- [What you have to do]: Repeat the full listing below verbatim and keep the images out.

- [Records provided]:

▬▬▬▬▬▬

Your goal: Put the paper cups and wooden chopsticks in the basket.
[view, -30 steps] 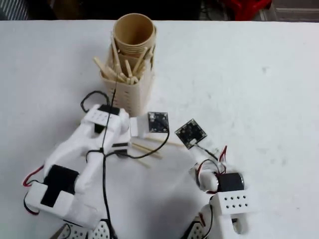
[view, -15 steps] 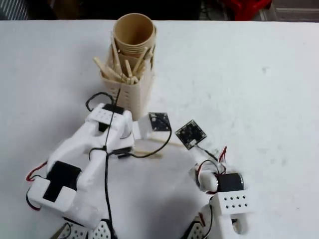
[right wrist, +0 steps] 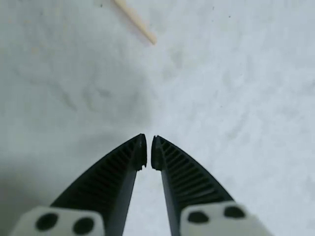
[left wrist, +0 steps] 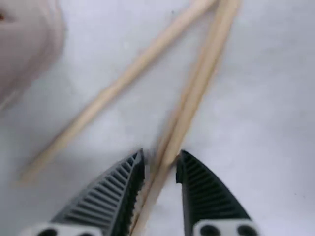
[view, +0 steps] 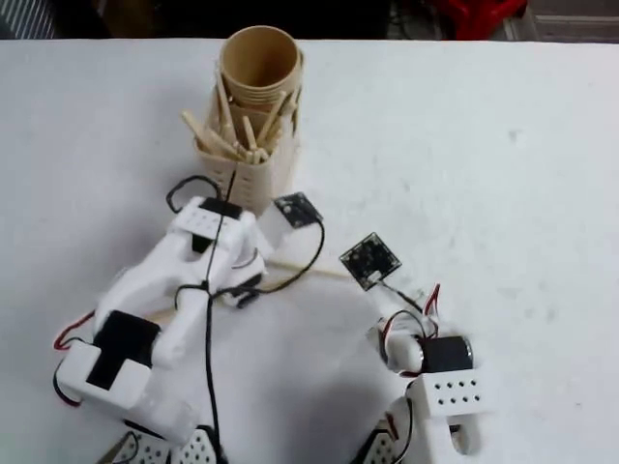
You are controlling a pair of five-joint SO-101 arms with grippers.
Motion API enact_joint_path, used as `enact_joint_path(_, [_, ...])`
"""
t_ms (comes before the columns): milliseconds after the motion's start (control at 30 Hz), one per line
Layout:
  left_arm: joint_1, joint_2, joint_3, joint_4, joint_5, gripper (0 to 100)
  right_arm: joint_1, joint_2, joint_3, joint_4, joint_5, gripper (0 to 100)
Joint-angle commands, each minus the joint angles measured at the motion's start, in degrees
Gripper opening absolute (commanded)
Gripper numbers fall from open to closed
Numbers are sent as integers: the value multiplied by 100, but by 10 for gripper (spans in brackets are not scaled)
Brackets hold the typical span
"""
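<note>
Basket [view: 253, 182] stands near the desk's [view: 493, 145] far edge, toward the left side. The paper cups [view: 259, 60] are stacked in it already, and a bundle of chopsticks [view: 224, 143] pokes out beside them at angles. That part of the task looks done.

What's left, judging by the layout, is the loose sticks on the desk between basket and near edge. Left end effector [left wrist: 160, 166] is low over them. Its jaws are narrow, one on each side of a chopstick pair [left wrist: 199, 88], with the gap barely wider than the sticks. Reads as a pinch, probably near one end so the pair can be tipped up into the basket. A single chopstick [left wrist: 118, 86] lies just beside the pair, angled away and outside the jaws, so likely a separate pick.

Right end effector [right wrist: 148, 150] hangs above bare desk with tips nearly touching, holding nothing. Looks parked to stay clear of the left arm. A stick tip [right wrist: 136, 22] pokes in farther off.

Hard to see:
- From above, the left arm covers its own jaws and most of the loose sticks. Only a stretch of stick [view: 314, 270] shows past the cable.
- Can't tell if the pair is lifted or flat on the desk.
- Both ends of the pair are cut off in the left wrist view.
- A pale blur [left wrist: 24, 44] at that view's corner can't be identified.
- Cup count in the stack is unclear.
</note>
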Motion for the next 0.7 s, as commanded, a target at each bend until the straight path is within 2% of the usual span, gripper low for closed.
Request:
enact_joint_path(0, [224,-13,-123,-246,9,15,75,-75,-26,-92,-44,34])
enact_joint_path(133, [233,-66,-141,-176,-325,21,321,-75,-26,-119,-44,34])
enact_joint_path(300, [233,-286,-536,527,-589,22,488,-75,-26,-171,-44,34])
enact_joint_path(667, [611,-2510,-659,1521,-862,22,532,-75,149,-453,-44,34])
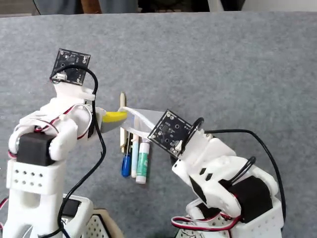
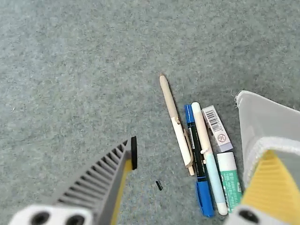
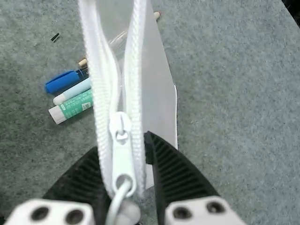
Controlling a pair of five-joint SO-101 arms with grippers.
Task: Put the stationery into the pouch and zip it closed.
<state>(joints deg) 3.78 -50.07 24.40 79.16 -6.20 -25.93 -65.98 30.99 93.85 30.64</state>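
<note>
Pouch (image 1: 141, 118) sits between left arm (image 1: 49, 134) and right arm (image 1: 213, 163); beside it, toward the bases, lie beige pen (image 1: 122, 139), blue pen (image 1: 126, 166) and glue stick (image 1: 142, 166).

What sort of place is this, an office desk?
Probably a robotics test bench rather than an office: two small robot arms stand at a grey felt-covered table, with pens and a pouch as practice items.

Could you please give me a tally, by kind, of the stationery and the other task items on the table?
Pens: 3 (beige pen, blue-capped pen, white and pale-blue pen)
Green-labelled white glue stick: 1
Small white barcode-labelled block, possibly an eraser: 1
Translucent white zip pouch: 1
Total: 6
</note>
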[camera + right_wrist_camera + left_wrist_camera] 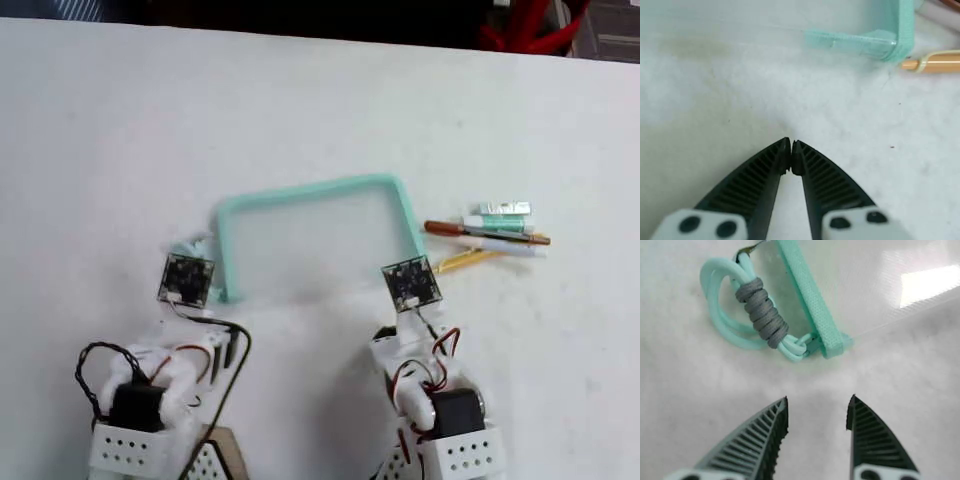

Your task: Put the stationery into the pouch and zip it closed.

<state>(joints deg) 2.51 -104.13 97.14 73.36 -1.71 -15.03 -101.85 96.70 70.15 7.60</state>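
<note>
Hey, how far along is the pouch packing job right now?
Nothing looks done yet: the stationery lies on the table beside the pouch, outside it. Nothing is in hand: the left gripper is open near the pouch's cord pull, and the right gripper is shut and empty near a pouch corner. Left to do: loading every piece, then zipping.

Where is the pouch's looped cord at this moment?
In the left wrist view, the looped cord lies at a corner of the pouch, just ahead of the open left gripper.
</note>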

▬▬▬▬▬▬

- [Task answer]:
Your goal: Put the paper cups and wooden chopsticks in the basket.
[view, -30 steps] 
[view, -15 steps] 
[right wrist, +0 steps] 
[left wrist, +0 steps] 
[view, +0 steps] 
You are controlling a pair of five-joint SO-101 arms with grippers.
Motion API enact_joint_path, used as `enact_joint_path(_, [_, ...])`
"""
t_ms (comes before the columns): milliseconds after the motion's start (control at 30 Hz), one per line
Layout:
  left_arm: joint_1, joint_2, joint_3, joint_4, joint_5, gripper (0 to 100)
  right_arm: joint_1, joint_2, joint_3, joint_4, joint_5, gripper (0 to 100)
Joint-angle commands, each minus the joint angles measured at the motion's start, in degrees
Gripper opening absolute (commanded)
Gripper numbers fall from open to closed
Numbers are sent as integers: the value multiplied by 100, but by 10 for gripper (spans in brackets are not scaled)
Brackets hold the typical span
"""
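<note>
Basket [view: 253, 182] stands near the desk's [view: 493, 145] far edge, toward the left side. The paper cups [view: 259, 60] are stacked in it already, and a bundle of chopsticks [view: 224, 143] pokes out beside them at angles. That part of the task looks done.

What's left, judging by the layout, is the loose sticks on the desk between basket and near edge. Left end effector [left wrist: 160, 166] is low over them. Its jaws are narrow, one on each side of a chopstick pair [left wrist: 199, 88], with the gap barely wider than the sticks. Reads as a pinch, probably near one end so the pair can be tipped up into the basket. A single chopstick [left wrist: 118, 86] lies just beside the pair, angled away and outside the jaws, so likely a separate pick.

Right end effector [right wrist: 148, 150] hangs above bare desk with tips nearly touching, holding nothing. Looks parked to stay clear of the left arm. A stick tip [right wrist: 136, 22] pokes in farther off.

Hard to see:
- From above, the left arm covers its own jaws and most of the loose sticks. Only a stretch of stick [view: 314, 270] shows past the cable.
- Can't tell if the pair is lifted or flat on the desk.
- Both ends of the pair are cut off in the left wrist view.
- A pale blur [left wrist: 24, 44] at that view's corner can't be identified.
- Cup count in the stack is unclear.
</note>
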Motion for the next 0.7 s, as commanded, a target at each bend until the straight path is within 2% of the usual span, gripper low for closed.
Request:
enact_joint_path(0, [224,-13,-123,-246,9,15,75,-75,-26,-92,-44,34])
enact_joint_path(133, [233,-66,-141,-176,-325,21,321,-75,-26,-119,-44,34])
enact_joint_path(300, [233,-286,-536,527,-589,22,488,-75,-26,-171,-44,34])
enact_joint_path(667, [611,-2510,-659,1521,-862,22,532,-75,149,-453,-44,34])
Controlling a pair of five-joint SO-101 arms with grippers.
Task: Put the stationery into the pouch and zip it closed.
<state>(joints deg) 3.78 -50.07 24.40 79.16 -6.20 -25.93 -65.98 30.99 93.85 30.64</state>
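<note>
Pouch (image 1: 141, 118) sits between left arm (image 1: 49, 134) and right arm (image 1: 213, 163); beside it, toward the bases, lie beige pen (image 1: 122, 139), blue pen (image 1: 126, 166) and glue stick (image 1: 142, 166).

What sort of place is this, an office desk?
Probably a robotics test bench rather than an office: two small robot arms stand at a grey felt-covered table, with pens and a pouch as practice items.

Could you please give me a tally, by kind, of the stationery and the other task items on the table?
Pens: 3 (beige pen, blue-capped pen, white and pale-blue pen)
Green-labelled white glue stick: 1
Small white barcode-labelled block, possibly an eraser: 1
Translucent white zip pouch: 1
Total: 6
</note>
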[camera + right_wrist_camera + left_wrist_camera] 

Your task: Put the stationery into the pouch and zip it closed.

<state>(joints deg) 2.51 -104.13 97.14 73.36 -1.71 -15.03 -101.85 96.70 70.15 7.60</state>
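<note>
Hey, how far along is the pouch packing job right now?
Nothing looks done yet: the stationery lies on the table beside the pouch, outside it. Nothing is in hand: the left gripper is open near the pouch's cord pull, and the right gripper is shut and empty near a pouch corner. Left to do: loading every piece, then zipping.

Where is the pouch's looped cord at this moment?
In the left wrist view, the looped cord lies at a corner of the pouch, just ahead of the open left gripper.
</note>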

The response to the exercise is now complete.